Assignment:
Print the whole listing exactly.

Data below:
*** Block opens ***
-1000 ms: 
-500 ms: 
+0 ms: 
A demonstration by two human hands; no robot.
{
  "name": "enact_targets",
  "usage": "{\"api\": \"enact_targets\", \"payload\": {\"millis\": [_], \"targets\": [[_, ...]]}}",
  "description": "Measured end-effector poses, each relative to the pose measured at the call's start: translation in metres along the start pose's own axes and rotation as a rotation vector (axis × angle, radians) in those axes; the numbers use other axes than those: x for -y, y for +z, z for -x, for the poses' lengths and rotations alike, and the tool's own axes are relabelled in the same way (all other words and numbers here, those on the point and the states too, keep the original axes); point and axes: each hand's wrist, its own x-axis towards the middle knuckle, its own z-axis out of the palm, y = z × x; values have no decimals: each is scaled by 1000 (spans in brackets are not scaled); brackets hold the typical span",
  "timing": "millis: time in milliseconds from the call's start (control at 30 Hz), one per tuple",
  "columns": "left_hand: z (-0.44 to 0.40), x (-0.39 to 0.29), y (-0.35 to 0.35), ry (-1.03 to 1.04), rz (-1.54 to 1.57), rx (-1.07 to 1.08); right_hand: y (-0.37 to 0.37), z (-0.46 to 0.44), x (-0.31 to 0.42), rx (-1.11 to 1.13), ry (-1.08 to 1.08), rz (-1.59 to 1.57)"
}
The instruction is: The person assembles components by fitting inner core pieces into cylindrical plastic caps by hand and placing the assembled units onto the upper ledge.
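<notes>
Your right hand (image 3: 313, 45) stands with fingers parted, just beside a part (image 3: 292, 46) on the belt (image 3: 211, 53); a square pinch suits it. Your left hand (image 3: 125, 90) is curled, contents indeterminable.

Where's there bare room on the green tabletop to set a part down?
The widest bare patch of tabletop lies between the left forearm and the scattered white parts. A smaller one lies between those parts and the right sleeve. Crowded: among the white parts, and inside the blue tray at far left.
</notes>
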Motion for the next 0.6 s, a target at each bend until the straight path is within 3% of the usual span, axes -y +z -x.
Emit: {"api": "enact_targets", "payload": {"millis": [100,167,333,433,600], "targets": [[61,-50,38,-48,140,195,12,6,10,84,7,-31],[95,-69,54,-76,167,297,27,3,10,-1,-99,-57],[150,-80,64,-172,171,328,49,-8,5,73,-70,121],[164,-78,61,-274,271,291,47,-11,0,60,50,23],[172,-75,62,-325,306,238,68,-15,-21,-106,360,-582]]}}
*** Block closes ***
Response:
-1000 ms: 
-500 ms: 
+0 ms: 
A demonstration by two human hands; no robot.
{
  "name": "enact_targets",
  "usage": "{\"api\": \"enact_targets\", \"payload\": {\"millis\": [_], \"targets\": [[_, ...]]}}",
  "description": "Measured end-effector poses, each relative to the pose measured at the call's start: translation in metres along the start pose's own axes and rotation as a rotation vector (axis × angle, radians) in those axes; the numbers use other axes than those: x for -y, y for +z, z for -x, for the poses' lengths and rotations alike, and the tool's own axes are relabelled in the same way (all other words and numbers here, those on the point and the states too, keep the original axes); point and axes: each hand's wrist, its own x-axis towards the middle knuckle, its own z-axis out of the palm, y = z × x; values have no decimals: each is scaled by 1000 (spans in brackets are not scaled); brackets hold the typical span",
  "timing": "millis: time in milliseconds from the call's start (control at 30 Hz), one per tuple",
  "columns": "left_hand: z (-0.44 to 0.40), x (-0.39 to 0.29), y (-0.35 to 0.35), ry (-1.03 to 1.04), rz (-1.54 to 1.57), rx (-1.07 to 1.08); right_hand: y (-0.37 to 0.37), z (-0.46 to 0.44), x (-0.31 to 0.42), rx (-1.11 to 1.13), ry (-1.08 to 1.08), rz (-1.59 to 1.57)"
}
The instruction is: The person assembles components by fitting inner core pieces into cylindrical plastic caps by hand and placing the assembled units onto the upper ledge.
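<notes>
Your right hand (image 3: 313, 45) stands with fingers parted, just beside a part (image 3: 292, 46) on the belt (image 3: 211, 53); a square pinch suits it. Your left hand (image 3: 125, 90) is curled, contents indeterminable.

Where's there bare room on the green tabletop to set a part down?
The widest bare patch of tabletop lies between the left forearm and the scattered white parts. A smaller one lies between those parts and the right sleeve. Crowded: among the white parts, and inside the blue tray at far left.
</notes>
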Motion for the next 0.6 s, a target at each bend until the straight path is within 3% of the usual span, axes -y +z -x.
Emit: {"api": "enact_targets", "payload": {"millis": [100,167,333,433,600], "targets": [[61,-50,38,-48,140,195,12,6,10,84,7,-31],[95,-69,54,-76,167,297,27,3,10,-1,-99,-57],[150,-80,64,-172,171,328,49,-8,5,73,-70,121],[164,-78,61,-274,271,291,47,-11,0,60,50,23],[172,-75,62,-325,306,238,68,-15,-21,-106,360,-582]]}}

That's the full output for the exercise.